Annotation guidelines
PARSEME shared task on automatic identification of verbal MWEs - edition 1.0 (2017)

Verbal multiword expressions versus collocations

Collocations are not considered VMWEs in this task and should not be annotated. However, the boundary between both categories is not always easy to define and should be handled with care.

We understand collocations as combinations of words whose idiosyncrasy is purely statistical. In other words, words in collocations tend to co-occur with each other more often than expected by chance, but they show no substantial orthographic, morphological, syntactic and (most notably) semantic idiosyncrasy.

Some combinations happen to be very frequent and are perceived as "frozen":

  • качвам цената raise the price
  • eine Frage beantworten to answer a question, die Graphik zeigt the grahpic shows, einen Bus nehmen to take a bus
  • κάνω βόλτα take-1SG a walk
  • drastically drop
    the graphic shows
    to take a bus
  • responder a una pregunta to answer a question
    el gráfico muestra the graphic shows
    coger el autobús to take the bus
  • rispondere auna domanda to answer a question
    il grafico mostra the graphic shows
    prendere un bus to take a bus
  • zalać rynek to flood the market to dominate the market
  • bater um recorde to break a record (bater to beat has a regular sense of to overcome in addition to the litteral sense)
    entrar em cartaz enter into poster arrive in theaters (for a movie) (the MWE is em cartaz in poster in theaters, the verb just usually collocates with this MWE)
  • lua un autobuztake a bus
  • drastičen upad drastically drop, graf prikazuje graphic shows, vzeti taksi to take a taxi

However, applying regular lexical alternations to them does not markedly impact their meaning.

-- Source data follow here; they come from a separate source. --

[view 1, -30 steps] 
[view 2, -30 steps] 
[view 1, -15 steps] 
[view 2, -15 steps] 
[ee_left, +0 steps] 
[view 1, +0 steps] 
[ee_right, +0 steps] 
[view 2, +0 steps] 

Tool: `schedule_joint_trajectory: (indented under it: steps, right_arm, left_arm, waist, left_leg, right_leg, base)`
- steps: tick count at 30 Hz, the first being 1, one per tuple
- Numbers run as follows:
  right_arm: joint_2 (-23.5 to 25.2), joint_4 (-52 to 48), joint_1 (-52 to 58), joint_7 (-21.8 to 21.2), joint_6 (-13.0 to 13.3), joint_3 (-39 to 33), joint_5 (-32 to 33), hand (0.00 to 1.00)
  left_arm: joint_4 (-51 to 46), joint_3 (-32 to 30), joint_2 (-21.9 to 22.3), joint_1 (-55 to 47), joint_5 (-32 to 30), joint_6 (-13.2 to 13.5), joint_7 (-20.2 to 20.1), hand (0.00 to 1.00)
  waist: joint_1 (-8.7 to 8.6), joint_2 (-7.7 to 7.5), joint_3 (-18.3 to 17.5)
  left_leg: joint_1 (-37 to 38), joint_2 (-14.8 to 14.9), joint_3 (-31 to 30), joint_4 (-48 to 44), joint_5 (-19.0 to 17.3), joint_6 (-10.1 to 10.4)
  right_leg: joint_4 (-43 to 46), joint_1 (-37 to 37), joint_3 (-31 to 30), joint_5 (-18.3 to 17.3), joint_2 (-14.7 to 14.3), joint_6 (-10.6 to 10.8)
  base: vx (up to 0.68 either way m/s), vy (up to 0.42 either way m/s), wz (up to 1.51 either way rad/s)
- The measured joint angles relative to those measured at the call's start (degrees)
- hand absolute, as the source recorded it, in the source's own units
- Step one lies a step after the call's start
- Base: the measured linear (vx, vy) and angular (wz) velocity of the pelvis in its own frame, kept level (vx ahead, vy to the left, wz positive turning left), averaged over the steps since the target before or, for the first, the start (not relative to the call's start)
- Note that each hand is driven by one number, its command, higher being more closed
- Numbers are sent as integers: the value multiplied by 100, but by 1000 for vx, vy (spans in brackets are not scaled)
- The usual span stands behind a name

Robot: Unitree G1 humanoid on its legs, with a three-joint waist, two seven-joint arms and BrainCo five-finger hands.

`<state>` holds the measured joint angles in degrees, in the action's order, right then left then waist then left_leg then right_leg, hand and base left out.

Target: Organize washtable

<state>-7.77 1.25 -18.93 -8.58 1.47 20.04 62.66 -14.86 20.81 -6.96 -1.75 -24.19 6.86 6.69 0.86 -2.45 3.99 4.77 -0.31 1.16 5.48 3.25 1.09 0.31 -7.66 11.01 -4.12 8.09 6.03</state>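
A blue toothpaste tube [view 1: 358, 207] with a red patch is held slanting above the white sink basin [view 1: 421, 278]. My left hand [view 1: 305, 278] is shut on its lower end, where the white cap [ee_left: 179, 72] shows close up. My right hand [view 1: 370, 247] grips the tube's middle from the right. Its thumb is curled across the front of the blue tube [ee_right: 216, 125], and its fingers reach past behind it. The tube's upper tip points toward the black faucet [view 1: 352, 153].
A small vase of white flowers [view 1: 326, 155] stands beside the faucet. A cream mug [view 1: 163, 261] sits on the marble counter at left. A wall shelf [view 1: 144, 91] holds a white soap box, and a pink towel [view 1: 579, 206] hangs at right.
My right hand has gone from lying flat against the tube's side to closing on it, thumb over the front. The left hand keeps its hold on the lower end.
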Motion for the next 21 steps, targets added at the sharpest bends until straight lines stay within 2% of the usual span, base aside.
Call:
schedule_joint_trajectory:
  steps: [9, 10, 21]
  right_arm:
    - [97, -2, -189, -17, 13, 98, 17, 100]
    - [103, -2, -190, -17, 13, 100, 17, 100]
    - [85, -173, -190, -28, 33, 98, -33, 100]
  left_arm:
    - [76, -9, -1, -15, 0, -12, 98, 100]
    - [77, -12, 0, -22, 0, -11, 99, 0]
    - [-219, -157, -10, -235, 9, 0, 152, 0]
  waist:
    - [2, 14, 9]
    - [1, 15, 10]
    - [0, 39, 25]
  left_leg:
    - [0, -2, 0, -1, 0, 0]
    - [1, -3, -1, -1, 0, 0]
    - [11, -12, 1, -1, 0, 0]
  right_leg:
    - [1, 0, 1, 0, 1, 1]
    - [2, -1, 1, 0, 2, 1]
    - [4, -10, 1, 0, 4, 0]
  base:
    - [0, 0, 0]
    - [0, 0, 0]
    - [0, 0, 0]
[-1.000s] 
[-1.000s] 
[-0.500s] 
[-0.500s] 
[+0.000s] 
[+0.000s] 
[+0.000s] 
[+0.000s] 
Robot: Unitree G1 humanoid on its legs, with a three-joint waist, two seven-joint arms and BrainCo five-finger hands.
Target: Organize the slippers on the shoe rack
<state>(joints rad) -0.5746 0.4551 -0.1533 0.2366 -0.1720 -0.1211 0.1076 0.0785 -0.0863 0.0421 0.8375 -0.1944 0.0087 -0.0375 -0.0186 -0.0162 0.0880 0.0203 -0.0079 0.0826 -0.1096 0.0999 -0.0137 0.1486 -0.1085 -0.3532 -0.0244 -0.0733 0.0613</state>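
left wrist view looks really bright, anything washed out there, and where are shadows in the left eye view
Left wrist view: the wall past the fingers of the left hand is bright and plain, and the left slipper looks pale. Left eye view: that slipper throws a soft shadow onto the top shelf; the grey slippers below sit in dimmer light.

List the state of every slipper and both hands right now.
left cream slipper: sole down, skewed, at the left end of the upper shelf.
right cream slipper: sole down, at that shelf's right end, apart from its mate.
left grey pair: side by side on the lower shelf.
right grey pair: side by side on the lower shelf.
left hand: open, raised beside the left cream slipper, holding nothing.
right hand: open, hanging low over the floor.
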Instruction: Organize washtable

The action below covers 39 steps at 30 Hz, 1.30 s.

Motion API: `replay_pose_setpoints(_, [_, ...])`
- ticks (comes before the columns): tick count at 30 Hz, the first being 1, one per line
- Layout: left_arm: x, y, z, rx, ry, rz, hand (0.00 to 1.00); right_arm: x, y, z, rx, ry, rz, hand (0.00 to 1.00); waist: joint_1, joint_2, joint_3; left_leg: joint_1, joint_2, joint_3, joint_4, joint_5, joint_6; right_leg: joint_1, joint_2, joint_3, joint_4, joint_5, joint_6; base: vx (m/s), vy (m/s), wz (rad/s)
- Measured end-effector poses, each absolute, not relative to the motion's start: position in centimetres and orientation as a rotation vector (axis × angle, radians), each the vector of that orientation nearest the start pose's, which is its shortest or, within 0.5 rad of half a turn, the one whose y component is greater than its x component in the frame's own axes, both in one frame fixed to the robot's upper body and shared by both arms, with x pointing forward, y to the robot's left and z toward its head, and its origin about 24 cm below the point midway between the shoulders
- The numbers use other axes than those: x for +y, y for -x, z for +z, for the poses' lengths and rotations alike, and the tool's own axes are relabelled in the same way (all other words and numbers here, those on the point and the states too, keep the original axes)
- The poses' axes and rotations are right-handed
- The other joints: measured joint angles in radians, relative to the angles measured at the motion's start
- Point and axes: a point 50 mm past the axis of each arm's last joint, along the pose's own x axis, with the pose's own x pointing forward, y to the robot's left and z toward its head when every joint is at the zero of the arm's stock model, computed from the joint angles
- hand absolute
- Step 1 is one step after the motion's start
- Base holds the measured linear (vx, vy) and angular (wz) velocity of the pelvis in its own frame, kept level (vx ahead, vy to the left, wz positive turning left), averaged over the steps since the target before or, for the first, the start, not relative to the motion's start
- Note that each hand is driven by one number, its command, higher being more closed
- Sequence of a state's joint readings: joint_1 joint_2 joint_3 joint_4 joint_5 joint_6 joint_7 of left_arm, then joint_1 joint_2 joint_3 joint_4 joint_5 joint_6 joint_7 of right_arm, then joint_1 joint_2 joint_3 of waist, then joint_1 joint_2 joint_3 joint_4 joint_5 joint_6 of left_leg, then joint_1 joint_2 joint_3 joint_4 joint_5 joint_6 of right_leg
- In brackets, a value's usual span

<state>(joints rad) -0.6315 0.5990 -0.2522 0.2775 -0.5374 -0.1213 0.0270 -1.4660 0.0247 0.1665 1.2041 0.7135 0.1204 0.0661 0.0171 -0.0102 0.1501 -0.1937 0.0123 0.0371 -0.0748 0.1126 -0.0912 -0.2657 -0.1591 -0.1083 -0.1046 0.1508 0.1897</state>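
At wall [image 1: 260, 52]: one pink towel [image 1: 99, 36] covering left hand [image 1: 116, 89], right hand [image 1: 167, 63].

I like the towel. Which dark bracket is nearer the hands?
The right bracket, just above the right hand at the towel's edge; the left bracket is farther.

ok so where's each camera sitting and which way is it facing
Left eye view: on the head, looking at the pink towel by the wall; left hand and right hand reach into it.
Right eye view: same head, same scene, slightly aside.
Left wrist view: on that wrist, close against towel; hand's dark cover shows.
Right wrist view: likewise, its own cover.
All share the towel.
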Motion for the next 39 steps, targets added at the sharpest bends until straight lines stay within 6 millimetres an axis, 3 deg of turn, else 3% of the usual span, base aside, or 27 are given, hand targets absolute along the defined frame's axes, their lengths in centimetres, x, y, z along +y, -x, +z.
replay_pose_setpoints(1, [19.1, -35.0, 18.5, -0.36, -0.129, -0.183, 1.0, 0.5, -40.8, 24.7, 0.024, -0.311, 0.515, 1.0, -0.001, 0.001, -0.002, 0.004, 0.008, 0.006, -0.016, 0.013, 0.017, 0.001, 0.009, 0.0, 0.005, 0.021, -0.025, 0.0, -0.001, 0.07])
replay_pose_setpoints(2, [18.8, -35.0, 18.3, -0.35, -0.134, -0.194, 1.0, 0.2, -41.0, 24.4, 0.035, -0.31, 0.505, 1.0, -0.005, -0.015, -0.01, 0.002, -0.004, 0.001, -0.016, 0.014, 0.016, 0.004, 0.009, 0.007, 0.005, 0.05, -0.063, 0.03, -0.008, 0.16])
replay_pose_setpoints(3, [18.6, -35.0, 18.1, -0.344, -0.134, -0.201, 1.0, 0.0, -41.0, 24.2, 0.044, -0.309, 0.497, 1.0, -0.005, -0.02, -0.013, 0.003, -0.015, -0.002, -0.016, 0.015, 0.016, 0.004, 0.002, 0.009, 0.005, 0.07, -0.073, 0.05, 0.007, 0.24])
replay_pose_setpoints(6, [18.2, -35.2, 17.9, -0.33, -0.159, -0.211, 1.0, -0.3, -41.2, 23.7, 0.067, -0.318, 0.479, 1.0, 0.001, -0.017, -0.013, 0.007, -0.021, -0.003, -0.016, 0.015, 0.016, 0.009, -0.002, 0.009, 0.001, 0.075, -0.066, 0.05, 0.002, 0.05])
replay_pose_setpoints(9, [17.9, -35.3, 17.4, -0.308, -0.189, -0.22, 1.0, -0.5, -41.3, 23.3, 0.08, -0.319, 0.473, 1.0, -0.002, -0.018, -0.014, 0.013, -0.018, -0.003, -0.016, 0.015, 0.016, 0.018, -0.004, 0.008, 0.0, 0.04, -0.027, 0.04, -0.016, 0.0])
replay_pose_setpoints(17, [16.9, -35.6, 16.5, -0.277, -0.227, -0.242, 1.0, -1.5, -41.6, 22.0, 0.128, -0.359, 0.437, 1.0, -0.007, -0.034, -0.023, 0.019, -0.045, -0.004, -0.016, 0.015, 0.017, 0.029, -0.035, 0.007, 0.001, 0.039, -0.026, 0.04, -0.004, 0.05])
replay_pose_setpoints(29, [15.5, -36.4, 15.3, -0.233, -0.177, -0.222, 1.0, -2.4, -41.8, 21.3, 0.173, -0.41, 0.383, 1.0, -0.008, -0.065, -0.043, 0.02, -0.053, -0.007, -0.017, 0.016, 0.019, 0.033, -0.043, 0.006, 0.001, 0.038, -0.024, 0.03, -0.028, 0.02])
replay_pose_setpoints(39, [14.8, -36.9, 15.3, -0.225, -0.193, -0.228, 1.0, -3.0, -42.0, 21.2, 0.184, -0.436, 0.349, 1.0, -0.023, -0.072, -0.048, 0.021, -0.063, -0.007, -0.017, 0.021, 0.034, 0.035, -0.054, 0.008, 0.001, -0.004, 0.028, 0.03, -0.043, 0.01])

  • вдигам цената raise the price, увеличавам цената raise the price, качвам залога raise the bet, качвам температурата raise the temperature
  • eine Anfrage beantworten to answer a request, das Diagramm zeigt the diagram shows, mit einem Bus fahren to take a bus
  • πάω βόλτα go for a walk
  • significantly drop, drastically decrease, the diagram shows, the graphic illustrates, to take a coach
  • responder a una petición to answer a request
    el diagrama muestra the diagram shows
    coger un tren take a train
  • rispondere a una richiesta to answer a request
    il diagramma mostra the diagram shows
  • zdominować/zarzucić/zapełnić/nasycić rynek to dominate/overwhelm/fill/saturate the market
  • quebrar/bater/ultrapassar/estabelecer um recorde to break/beat/overcome/establish a record
    o recorde foi quebrado the record was broken
    entrar/estar/permanecer/ficar/continuar/ter em cartaz enter/be/remain/stay/continue/have in poster
  • lua o mașină
  • občuten upad significantly drop, drastično zmanjšanje drastically decrease, diagram prikazuje diagram shows, slika prikazuje picture shows

The difficulty of distinguishing collocations from VMWEs lies in the fact that lexical variability is relevant to some VMWEs:

  • нямам пукната пара/пукнат грош to not have a single penny, be very poor
    имам твърда/дебела глава to have a thick head, to be stubborn and not listen to advice
  • einen Willen/Menschen brechen to break a will/person
  • to come in handy/useful, to stand firm/fast, to break someone's spirit/will, to take the cake/biscuit
  • dar un paseo/ una vuelta give a walk / a turn to go for a walk
    darse/tomar una ducha give.self/take a shower take a shower
  • cogliere/prendere di sorpresa, dare/fornire un contributo
  • zapisać się złotymi literami/zgłoskami to record iteself with golden letters/syllables to be remebered and commemorated for a merit
    zamarznąć na kość/lód/sopel to freeze to bone/ice/icicle to freeze strongly
  • levar em conta/consideração take into account/consideration
    chutar o balde/pau da barraca to kick the bucket/the tent's stick to act irresponsibly
  • lua o decizie/hotărâremake a decision
  • sprejeti odločitev/sklepmake a decision

However, the extent of the vocabulary concerned by this variability is different for collocations and VMWEs. Namely, a head verb in a collocation usually selects a whole semantic class for each of its required arguments. For instance, the verb to take to use a vehicle to travel selects a whole semantic class of means of transport. Similarly, the verb to drop can select a large set of adverbs describing the degree: drastically/significantly/remarkably/slightly/reasonably drop. Conversely, lexical variability in a VMWE is limited to a closed list of lexemes, sometimes only loosely semantically related. For instance, the VMWEs to take a cake/biscuit and to stand firm/fast do not keep their idiomatic readings with semantically close complements: #to take a cookie/wafer, *to stand hard/rigid/solid etc. See also test 2.